PROBLEM STATEMENT: Your output should consist of the data, copied exactly.

DATA EXCERPT:
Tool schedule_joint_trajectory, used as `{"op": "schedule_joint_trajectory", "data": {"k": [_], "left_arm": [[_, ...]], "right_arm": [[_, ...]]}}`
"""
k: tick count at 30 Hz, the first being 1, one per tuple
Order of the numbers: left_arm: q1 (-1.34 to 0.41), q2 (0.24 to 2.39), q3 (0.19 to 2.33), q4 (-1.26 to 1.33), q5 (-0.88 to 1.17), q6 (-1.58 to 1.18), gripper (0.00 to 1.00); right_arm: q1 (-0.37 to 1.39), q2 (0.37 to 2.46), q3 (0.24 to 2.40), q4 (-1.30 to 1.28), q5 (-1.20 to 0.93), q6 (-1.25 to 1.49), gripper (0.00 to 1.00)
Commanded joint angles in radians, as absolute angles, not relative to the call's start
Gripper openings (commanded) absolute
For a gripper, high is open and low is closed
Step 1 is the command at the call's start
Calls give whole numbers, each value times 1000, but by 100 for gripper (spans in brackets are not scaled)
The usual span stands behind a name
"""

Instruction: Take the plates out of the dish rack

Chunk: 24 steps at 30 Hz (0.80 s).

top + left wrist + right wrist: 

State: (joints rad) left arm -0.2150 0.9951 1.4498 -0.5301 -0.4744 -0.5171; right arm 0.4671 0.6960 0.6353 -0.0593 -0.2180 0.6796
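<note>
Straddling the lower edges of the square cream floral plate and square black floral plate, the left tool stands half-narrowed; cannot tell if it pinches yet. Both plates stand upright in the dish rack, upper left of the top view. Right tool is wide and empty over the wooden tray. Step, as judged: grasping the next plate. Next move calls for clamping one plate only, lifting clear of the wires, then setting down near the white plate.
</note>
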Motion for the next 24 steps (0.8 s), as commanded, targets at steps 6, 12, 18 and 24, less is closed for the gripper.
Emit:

EXERCISE OUTPUT:
Tool schedule_joint_trajectory, used as `{"op": "schedule_joint_trajectory", "data": {"k": [_], "left_arm": [[_, ...]], "right_arm": [[_, ...]]}}`
"""
k: tick count at 30 Hz, the first being 1, one per tuple
Order of the numbers: left_arm: q1 (-1.34 to 0.41), q2 (0.24 to 2.39), q3 (0.19 to 2.33), q4 (-1.26 to 1.33), q5 (-0.88 to 1.17), q6 (-1.58 to 1.18), gripper (0.00 to 1.00); right_arm: q1 (-0.37 to 1.39), q2 (0.37 to 2.46), q3 (0.24 to 2.40), q4 (-1.30 to 1.28), q5 (-1.20 to 0.93), q6 (-1.25 to 1.49), gripper (0.00 to 1.00)
Commanded joint angles in radians, as absolute angles, not relative to the call's start
Gripper openings (commanded) absolute
For a gripper, high is open and low is closed
Step 1 is the command at the call's start
Calls give whole numbers, each value times 1000, but by 100 for gripper (spans in brackets are not scaled)
The usual span stands behind a name
"""

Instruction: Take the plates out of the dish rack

Chunk: 24 steps at 30 Hz (0.80 s).

top + left wrist + right wrist: 

State: (joints rad) left arm -0.2150 0.9951 1.4498 -0.5301 -0.4744 -0.5171; right arm 0.4671 0.6960 0.6353 -0.0593 -0.2180 0.6796
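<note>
Straddling the lower edges of the square cream floral plate and square black floral plate, the left tool stands half-narrowed; cannot tell if it pinches yet. Both plates stand upright in the dish rack, upper left of the top view. Right tool is wide and empty over the wooden tray. Step, as judged: grasping the next plate. Next move calls for clamping one plate only, lifting clear of the wires, then setting down near the white plate.
</note>
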Motion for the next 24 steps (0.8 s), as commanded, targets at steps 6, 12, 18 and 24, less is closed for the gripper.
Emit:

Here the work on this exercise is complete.